TASK DETAILS - In the data, find each line where the word "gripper" appears and list that line.

Content starts

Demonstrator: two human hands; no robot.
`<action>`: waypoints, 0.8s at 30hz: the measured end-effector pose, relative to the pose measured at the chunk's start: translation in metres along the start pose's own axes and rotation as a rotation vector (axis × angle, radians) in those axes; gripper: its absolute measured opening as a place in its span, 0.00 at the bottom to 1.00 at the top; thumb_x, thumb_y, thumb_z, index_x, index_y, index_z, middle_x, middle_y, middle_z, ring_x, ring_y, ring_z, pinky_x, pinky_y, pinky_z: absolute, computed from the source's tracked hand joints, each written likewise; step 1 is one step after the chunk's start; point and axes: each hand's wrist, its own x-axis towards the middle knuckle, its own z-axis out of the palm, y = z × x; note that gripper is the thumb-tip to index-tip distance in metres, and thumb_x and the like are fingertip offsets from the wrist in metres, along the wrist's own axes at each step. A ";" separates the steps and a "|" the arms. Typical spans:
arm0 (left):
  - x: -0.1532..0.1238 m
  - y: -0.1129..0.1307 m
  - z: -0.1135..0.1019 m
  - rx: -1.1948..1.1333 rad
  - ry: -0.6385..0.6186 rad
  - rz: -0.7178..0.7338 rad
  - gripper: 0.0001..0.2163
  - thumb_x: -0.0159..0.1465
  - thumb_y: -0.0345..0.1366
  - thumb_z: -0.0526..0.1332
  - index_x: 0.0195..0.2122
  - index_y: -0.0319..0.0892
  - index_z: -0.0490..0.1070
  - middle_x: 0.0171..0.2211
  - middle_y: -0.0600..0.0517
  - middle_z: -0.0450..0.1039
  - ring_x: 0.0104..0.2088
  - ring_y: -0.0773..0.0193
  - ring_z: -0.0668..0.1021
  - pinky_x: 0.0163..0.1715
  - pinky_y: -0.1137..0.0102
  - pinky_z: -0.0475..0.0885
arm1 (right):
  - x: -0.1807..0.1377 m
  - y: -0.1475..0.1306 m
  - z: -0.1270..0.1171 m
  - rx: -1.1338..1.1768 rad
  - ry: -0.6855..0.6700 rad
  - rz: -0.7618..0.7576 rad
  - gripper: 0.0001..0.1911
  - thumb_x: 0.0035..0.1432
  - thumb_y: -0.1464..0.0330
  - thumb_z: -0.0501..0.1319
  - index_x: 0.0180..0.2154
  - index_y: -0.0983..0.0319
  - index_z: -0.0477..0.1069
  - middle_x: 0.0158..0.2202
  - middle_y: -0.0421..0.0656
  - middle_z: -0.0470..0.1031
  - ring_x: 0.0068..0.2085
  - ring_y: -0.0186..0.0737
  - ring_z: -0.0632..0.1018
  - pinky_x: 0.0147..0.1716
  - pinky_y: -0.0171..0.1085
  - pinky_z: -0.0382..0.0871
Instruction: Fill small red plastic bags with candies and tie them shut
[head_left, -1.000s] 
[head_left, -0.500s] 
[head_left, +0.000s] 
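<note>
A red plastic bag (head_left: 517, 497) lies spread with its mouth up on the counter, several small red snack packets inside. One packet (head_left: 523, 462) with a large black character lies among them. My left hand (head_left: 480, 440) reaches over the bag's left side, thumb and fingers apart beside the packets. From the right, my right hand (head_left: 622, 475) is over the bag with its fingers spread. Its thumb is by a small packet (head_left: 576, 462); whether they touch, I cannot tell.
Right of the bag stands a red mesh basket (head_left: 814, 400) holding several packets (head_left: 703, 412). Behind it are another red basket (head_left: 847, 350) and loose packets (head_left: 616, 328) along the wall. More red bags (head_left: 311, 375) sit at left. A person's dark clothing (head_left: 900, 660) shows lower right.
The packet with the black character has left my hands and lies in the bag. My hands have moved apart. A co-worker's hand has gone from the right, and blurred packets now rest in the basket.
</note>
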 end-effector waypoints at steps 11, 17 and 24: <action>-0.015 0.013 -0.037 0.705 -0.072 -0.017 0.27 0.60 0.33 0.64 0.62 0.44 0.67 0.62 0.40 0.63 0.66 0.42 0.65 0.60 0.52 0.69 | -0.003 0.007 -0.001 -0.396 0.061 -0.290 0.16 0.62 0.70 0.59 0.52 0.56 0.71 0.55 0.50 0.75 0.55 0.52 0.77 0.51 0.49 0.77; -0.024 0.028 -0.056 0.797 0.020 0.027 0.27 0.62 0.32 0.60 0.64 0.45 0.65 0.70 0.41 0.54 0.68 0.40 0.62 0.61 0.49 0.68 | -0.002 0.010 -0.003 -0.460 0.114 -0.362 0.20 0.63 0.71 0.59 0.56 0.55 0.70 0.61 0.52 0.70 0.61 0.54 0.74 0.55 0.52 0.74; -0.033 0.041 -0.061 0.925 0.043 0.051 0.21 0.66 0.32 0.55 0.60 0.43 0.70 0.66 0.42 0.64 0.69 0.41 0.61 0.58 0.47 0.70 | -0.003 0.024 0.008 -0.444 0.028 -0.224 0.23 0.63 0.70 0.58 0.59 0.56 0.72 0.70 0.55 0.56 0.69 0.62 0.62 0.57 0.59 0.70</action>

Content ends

SOLUTION -
`<action>`: waypoints, 0.8s at 30hz: the measured end-effector pose, relative to the pose measured at the chunk's start: translation in metres along the start pose's own axes and rotation as a rotation vector (axis × angle, radians) in those axes; gripper: its absolute measured opening as a place in its span, 0.00 at the bottom to 1.00 at the top; thumb_x, thumb_y, thumb_z, index_x, index_y, index_z, middle_x, middle_y, middle_z, ring_x, ring_y, ring_z, pinky_x, pinky_y, pinky_z: absolute, computed from the source's tracked hand joints, each written likewise; step 1 is one step after the chunk's start; point and axes: each hand's wrist, its own x-axis towards the middle knuckle, its own z-axis out of the palm, y = z × x; note that gripper is the thumb-tip to index-tip distance in metres, and thumb_x and the like are fingertip offsets from the wrist in metres, along the wrist's own axes at each step. A ";" separates the steps and a "|" the arms. Typical spans:
  - gripper: 0.0001..0.2163
  - gripper: 0.0001..0.1911

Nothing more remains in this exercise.